In 1805, while England is fighting France, Captain Lucky Jack is a ferocious warrior on the ocean battlefields of the Napoleonic Wars. As commander of the H.M.S. Surprise , he is ordered to blow the French Navy out of the waters off the coast of Brazil. But the opposing French warship is bigger, faster and has more guns. Like a phantom, it sneaks up on Captain Jack in the dark, attacking by surprise. The first of the film’s full-screen battles makes you feel what it’s like to be ambushed at sea in a blinding fog-terrified and vulnerable on the decks of a vessel that is being blasted into match sticks. The hull splits, the sailing masts rip, water pours through the cannonball holes with unstoppable volume, drowning the crew and the rats. The Surprise narrowly escapes destruction, the casualties are numerous, and the doctor is kept busy performing all kinds of crude surgeries, including the amputation of a young boy’s arm. Defeat is not an option, so overtaking and capturing the French ghost ship becomes an obsession with Captain Jack. With the kind of pride and scowling arrogance Russell Crowe always projects, he pursues the superior French man-of-war on a 12,000-mile journey from the tip of South America to the wintry storms of the Cape of Good Hope, to the waters of the Galápagos, risking his men’s lives for a personal crusade that is nothing more than a war-of-wills vendetta between two enemy captains to see who is the bigger man.
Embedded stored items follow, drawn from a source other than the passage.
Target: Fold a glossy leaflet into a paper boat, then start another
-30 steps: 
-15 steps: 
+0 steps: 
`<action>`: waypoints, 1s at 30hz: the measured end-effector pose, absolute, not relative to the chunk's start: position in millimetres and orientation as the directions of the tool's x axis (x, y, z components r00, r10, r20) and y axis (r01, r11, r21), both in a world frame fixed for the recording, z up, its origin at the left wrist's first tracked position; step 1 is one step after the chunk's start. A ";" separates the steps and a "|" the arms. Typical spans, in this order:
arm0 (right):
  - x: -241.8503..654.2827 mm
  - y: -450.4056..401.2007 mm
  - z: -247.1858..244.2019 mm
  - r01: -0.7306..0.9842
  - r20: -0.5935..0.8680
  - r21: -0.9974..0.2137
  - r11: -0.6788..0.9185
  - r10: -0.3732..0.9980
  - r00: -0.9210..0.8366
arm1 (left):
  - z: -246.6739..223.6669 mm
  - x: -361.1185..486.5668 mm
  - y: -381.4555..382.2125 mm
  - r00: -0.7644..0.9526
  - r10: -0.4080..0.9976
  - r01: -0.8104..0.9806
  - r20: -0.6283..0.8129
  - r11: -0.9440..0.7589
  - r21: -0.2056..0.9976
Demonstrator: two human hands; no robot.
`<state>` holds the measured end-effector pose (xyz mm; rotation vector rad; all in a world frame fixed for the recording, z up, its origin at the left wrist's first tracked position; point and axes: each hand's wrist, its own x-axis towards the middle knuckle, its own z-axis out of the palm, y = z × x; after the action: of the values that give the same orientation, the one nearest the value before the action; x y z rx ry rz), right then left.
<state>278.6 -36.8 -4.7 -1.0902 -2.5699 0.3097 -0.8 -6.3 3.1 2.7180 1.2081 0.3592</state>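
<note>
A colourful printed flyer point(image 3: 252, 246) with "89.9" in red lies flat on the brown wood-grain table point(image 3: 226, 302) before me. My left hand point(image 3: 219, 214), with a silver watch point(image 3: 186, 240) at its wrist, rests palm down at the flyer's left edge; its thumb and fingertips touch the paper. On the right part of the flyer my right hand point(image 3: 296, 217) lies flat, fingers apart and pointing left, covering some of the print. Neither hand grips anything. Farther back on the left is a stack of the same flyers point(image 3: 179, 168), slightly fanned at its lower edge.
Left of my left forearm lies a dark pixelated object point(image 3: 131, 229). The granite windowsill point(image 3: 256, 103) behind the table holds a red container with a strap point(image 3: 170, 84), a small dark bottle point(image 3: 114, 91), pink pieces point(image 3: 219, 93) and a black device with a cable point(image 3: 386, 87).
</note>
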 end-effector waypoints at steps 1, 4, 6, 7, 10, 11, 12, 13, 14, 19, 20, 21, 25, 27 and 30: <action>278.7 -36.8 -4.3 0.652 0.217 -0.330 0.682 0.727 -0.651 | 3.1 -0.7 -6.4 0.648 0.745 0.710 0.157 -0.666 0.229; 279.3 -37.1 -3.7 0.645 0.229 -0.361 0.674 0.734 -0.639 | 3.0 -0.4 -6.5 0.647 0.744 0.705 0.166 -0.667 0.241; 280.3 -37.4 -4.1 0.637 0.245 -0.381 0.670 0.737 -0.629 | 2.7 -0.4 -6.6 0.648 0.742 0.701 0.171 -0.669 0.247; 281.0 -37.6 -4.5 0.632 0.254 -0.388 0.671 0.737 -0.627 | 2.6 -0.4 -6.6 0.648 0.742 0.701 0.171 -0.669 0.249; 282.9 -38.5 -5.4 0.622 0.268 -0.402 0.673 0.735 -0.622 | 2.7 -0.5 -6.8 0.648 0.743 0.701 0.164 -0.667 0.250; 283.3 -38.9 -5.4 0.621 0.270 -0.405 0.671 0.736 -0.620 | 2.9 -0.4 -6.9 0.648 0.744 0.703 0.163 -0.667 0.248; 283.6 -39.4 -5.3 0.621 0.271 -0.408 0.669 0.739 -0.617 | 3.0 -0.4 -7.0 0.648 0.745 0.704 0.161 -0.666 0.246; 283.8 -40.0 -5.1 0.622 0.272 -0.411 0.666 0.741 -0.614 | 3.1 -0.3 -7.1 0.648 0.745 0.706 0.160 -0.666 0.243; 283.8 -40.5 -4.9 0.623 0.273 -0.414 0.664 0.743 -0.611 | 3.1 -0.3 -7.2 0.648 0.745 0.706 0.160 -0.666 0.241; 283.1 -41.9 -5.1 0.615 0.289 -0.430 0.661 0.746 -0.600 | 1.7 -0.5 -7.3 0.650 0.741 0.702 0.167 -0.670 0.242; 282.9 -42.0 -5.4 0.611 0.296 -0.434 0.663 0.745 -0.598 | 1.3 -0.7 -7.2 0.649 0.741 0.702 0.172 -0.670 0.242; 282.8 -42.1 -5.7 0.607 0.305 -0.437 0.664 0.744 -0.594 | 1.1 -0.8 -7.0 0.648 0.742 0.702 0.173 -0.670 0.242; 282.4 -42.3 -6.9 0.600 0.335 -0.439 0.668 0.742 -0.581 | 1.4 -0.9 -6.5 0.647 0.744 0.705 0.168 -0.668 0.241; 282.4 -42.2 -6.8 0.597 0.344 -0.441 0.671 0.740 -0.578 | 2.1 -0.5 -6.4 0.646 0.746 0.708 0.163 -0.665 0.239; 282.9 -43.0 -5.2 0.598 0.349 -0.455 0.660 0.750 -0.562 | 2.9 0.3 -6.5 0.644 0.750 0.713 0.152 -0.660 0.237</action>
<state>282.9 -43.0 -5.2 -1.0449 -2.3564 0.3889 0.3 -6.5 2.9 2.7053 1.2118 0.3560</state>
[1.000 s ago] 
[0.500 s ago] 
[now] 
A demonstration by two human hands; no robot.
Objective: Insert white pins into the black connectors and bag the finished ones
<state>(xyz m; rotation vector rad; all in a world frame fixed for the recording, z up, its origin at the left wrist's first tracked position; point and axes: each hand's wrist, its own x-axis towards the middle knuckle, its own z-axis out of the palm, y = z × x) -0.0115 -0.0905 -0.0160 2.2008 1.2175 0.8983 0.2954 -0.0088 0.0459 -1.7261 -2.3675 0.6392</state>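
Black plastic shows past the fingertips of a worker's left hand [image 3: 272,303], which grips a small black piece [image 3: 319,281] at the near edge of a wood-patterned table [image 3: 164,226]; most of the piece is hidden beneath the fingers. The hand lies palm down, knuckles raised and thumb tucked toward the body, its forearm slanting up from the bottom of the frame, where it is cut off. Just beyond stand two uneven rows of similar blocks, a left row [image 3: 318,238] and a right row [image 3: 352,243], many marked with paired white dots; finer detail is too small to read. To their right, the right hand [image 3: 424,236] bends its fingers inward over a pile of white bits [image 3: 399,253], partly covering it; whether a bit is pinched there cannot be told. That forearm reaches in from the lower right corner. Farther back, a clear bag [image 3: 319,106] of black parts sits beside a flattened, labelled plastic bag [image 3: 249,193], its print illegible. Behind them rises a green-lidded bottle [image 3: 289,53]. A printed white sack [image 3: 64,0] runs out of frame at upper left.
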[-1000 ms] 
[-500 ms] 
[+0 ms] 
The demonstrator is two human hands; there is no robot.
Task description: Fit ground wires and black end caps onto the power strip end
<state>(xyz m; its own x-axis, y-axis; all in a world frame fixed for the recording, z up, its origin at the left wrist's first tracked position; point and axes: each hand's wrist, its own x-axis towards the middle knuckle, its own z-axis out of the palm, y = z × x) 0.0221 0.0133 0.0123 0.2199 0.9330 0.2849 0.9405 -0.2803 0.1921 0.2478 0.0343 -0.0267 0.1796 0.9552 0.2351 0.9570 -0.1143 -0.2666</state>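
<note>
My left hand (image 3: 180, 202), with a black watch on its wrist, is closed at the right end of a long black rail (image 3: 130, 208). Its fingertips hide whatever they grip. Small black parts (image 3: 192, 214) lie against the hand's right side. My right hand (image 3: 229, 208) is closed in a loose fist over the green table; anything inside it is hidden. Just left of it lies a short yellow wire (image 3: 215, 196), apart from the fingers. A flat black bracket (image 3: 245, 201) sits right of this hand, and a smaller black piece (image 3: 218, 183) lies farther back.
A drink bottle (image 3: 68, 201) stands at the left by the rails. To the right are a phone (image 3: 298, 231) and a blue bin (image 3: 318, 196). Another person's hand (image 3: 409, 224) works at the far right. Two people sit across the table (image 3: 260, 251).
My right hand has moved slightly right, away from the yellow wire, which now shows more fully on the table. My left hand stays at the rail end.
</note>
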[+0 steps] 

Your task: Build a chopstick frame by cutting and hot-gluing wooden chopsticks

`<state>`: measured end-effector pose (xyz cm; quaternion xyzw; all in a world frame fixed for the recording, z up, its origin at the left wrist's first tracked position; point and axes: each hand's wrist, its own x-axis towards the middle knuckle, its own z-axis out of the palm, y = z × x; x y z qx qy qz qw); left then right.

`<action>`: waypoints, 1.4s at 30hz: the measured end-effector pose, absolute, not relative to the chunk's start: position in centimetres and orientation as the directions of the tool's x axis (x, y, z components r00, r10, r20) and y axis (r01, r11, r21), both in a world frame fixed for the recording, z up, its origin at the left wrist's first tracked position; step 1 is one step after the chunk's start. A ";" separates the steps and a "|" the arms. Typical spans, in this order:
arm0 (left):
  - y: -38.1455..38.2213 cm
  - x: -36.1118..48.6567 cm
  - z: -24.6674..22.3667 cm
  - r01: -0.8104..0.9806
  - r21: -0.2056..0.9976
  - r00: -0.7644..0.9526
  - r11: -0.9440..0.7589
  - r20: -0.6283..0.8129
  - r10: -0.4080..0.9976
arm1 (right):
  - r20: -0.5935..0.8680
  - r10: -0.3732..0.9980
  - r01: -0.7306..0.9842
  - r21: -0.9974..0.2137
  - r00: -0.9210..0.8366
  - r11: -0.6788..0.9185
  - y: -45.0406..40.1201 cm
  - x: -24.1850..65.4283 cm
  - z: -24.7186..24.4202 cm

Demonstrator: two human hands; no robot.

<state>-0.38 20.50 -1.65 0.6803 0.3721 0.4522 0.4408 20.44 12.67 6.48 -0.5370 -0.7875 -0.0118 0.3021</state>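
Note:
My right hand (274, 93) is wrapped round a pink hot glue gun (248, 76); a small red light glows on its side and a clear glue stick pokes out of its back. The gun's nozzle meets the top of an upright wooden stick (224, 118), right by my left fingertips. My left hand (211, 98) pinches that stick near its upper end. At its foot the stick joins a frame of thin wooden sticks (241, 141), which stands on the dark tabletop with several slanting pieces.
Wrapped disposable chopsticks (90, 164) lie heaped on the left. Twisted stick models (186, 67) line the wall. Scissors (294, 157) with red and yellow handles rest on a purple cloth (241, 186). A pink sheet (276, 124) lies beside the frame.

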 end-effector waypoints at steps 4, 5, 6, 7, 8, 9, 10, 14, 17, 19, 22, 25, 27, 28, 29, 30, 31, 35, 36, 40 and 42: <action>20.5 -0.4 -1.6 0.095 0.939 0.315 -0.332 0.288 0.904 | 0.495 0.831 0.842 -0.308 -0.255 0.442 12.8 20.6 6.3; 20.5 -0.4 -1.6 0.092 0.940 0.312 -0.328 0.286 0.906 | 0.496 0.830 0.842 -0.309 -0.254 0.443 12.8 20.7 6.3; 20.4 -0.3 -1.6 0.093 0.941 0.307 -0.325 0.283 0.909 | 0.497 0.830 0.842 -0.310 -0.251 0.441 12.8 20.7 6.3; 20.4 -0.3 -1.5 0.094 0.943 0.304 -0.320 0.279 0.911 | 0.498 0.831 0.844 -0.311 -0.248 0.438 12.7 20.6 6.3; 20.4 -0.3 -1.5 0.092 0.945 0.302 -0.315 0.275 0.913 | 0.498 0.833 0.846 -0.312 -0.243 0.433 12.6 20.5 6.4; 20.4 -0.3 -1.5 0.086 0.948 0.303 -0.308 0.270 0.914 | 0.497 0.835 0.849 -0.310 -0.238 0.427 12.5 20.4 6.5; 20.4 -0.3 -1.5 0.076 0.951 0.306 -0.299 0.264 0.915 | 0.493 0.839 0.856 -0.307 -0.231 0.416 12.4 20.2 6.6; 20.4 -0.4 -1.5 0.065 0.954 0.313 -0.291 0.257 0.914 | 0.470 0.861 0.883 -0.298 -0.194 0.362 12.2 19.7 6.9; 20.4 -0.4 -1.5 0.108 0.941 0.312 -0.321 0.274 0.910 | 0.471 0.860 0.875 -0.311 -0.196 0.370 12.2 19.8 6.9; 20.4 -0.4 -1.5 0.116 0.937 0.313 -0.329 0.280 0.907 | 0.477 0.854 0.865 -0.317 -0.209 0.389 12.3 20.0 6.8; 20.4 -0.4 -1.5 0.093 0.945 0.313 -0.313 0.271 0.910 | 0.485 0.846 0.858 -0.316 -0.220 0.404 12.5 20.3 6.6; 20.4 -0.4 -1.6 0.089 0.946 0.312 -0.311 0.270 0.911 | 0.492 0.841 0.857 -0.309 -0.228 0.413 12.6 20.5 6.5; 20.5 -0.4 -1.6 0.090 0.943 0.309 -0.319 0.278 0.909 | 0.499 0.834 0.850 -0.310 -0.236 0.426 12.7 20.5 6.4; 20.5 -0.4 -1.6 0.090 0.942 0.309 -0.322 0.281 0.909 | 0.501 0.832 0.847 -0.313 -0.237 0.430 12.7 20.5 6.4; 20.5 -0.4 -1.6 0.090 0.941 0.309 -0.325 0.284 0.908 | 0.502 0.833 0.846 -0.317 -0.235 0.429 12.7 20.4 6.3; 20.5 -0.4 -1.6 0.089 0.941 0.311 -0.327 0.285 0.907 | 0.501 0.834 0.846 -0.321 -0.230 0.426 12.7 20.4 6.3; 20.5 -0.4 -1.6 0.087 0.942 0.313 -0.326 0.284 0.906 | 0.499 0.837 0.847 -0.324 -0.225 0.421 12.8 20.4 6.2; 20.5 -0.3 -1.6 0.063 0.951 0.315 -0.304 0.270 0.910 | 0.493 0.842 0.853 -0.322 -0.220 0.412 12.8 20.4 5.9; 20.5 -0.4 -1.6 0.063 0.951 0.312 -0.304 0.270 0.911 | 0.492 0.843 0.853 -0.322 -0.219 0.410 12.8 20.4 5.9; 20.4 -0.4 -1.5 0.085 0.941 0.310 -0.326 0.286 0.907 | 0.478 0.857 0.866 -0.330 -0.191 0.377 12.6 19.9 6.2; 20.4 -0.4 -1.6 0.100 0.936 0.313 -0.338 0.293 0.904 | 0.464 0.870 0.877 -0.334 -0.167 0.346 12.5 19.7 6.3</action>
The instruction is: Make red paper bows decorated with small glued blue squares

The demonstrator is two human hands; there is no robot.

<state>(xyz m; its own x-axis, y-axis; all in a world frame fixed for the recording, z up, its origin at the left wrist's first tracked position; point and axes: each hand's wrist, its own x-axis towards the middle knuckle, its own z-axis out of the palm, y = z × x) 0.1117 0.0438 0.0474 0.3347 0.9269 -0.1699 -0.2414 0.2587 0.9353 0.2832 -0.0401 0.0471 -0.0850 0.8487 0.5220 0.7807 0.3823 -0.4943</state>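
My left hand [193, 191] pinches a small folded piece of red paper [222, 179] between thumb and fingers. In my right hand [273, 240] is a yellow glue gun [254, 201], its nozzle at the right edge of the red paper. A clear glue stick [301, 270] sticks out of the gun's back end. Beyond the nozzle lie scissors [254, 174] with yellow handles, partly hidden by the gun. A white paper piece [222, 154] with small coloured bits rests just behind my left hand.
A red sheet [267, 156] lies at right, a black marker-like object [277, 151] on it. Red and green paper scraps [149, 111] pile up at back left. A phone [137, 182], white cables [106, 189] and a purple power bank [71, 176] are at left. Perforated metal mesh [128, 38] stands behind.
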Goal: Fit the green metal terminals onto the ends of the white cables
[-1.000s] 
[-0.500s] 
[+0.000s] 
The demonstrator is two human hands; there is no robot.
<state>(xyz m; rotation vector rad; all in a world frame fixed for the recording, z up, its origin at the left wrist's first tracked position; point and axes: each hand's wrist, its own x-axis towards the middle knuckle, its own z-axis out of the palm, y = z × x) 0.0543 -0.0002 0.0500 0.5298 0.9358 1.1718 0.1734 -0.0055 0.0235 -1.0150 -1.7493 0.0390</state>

The French ghost ship on Lucky Jack’s hip and tail becomes his own Moby Dick. (Penis envy pounded to the ultimate degree, in Technicolor.)

On the rare occasion when the wind calms and director Peter Weir gives us a momentary break from the suffering, a tiny, infinitesimal stab is made by scriptwriters Weir and John Collee to explore the human equation. The men think they are being plagued by bad luck, the midshipman loses the respect of his crew, the doctor believes Captain Jack is corrupted by power, and the two men entertain by playing dolorous duets on the cello and violin. (Captain Horatio Fiddlebower?) But the quiet moments last no longer than the calm of dead, humid and motionless air that drives the crew to insanity and suicide. In the next round of fire, the doctor performs a surgery on himself through a reflection in a hand-held mirror, and if you’re still in your seat with your eyes open, you may be grateful for the rare attempt at humor (Captain Jack says the ghost ship is “as hard to find as an honest man in Parliament”). Not funny, I know, but it wakes you up. After passing the two-hour mark, the movie wakes up, too. Captain Jack, following the example of a rare insect that disguises itself to confuse its predators, makes the Surprise look like it’s burning in order to lure the spectral enemy frigate into a trap. At this point, I longed to rush home for a rerun of All the Brothers Were Valiant with Robert Taylor, Stewart Granger and Ann Blyth, but this movie refused to end. Fooled again by a clever adversary, Captain Jack changes strategy again, switches course and heads his ship in another direction-for a possible sequel?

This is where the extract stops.